Some scholars argue these relationships were entirely chaste and we're imposing modern interpretations on innocent friendships. Others point out that the physical and emotional components of these bonds were identical to romantic partnerships in every way except labels. The truth probably varies by individual relationship: some were certainly sexual, others weren't, and many existed in the complicated in-between where Victorian people lived most of their lives.

Victorian women in convent garden reading together, depicting sapphic romantic friendship and devotion

Modern Echoes

Looking back at these Victorian veils and hidden romances reminds us that queer love has always existed, even when society couldn't or wouldn't name it. These nuns created spaces for female intimacy within institutions designed to control women's sexuality. They wrote love letters disguised as spiritual correspondence. They held each other through the night and called it prayer.

Were they lesbians? Were they bisexual? Were they experiencing what we'd now call romantic orientation or just the natural human need for connection in a woman-only environment? Honestly, they probably didn't know either, and they certainly didn't have our language to describe it. What we do know is that they loved fiercely, wrote passionately, and created lives centered on other women in ways that both celebrated and complicated Victorian gender norms.

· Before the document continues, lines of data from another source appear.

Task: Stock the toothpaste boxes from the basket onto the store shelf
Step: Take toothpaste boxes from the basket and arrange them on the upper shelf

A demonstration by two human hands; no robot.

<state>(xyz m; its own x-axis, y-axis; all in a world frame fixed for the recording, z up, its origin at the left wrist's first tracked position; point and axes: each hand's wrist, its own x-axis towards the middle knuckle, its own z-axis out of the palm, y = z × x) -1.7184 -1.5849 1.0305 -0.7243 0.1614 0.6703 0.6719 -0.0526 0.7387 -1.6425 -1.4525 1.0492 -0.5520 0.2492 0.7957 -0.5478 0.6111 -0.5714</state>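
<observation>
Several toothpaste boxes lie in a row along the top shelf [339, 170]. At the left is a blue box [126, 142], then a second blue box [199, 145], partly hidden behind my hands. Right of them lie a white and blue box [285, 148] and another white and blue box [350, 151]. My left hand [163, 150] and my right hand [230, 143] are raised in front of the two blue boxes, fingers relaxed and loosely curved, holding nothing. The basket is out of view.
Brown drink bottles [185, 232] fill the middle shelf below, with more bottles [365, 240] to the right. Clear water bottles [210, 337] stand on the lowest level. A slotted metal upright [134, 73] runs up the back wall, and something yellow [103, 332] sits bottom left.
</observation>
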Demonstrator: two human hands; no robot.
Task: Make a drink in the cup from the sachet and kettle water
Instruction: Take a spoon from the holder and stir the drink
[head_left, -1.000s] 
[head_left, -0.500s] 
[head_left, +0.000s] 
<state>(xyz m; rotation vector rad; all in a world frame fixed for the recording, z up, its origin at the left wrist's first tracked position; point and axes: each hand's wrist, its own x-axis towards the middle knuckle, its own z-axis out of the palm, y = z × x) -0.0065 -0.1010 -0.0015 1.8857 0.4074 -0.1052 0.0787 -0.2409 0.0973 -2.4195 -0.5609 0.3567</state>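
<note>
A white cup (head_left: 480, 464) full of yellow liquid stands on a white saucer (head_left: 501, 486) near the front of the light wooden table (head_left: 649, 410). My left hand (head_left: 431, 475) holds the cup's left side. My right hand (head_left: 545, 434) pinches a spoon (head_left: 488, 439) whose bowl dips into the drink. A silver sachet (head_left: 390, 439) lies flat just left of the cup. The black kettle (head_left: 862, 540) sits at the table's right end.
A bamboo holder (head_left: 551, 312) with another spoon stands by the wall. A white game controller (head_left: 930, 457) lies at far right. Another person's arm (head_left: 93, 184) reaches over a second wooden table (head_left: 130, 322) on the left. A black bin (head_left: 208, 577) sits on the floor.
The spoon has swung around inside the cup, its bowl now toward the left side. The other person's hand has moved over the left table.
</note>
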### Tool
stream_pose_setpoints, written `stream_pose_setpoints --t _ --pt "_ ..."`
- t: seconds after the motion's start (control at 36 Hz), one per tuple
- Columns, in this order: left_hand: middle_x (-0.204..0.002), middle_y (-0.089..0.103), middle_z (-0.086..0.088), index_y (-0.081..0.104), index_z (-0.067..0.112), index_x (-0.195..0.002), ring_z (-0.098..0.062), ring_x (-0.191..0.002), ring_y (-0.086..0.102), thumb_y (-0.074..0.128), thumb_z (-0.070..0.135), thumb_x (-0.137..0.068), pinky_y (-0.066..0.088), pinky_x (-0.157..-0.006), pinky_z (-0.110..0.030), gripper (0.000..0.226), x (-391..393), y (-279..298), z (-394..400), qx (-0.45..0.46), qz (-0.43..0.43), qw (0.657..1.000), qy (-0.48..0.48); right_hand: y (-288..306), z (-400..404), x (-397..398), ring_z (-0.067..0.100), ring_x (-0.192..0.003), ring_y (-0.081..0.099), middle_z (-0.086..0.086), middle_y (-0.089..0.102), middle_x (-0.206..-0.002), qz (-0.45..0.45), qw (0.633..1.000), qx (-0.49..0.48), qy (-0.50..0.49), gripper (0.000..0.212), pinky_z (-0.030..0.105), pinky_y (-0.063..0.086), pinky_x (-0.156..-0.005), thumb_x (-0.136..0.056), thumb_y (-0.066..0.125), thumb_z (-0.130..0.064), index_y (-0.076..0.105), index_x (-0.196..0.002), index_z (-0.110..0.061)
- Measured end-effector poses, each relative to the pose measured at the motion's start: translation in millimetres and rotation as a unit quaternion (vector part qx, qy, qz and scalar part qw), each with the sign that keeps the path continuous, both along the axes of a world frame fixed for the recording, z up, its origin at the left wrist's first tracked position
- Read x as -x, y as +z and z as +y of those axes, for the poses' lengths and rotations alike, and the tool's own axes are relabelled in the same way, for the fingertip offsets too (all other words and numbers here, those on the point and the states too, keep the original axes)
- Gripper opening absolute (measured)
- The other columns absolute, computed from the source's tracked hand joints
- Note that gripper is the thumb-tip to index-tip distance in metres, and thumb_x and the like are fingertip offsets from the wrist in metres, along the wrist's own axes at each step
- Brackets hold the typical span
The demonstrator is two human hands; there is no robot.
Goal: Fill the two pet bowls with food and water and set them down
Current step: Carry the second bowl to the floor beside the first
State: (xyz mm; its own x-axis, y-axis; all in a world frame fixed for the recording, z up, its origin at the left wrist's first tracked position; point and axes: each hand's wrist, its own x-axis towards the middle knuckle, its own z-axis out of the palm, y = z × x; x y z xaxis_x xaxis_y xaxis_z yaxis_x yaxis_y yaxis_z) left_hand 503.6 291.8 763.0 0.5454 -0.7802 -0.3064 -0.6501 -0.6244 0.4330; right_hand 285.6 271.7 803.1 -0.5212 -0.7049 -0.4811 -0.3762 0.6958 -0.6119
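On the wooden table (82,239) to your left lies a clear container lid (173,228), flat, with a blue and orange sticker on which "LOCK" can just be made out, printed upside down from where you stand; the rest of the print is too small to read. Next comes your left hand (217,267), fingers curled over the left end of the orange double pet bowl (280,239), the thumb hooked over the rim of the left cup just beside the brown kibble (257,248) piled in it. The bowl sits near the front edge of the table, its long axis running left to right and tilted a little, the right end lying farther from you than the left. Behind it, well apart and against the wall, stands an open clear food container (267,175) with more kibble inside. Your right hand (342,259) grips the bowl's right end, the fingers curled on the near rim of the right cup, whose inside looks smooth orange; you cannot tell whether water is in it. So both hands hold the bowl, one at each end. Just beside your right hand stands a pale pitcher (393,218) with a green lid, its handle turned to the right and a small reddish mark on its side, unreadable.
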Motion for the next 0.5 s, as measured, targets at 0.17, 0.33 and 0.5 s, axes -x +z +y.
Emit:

Their stories deserve to be part of LGBTQ+ history, not as definitive proof of historical queerness, but as examples of how love between women has always found ways to exist, even in the most unlikely places. Behind every veil was a human heart, and some of those hearts beat in rhythm with each other in ways that transcended any religious rule or social expectation.

At Read with Pride, we celebrate these hidden histories and the resilience of queer love throughout time. These stories of romantic friendships, coded language, and passionate devotion remind us that our community's history is rich, complex, and far older than most people realize.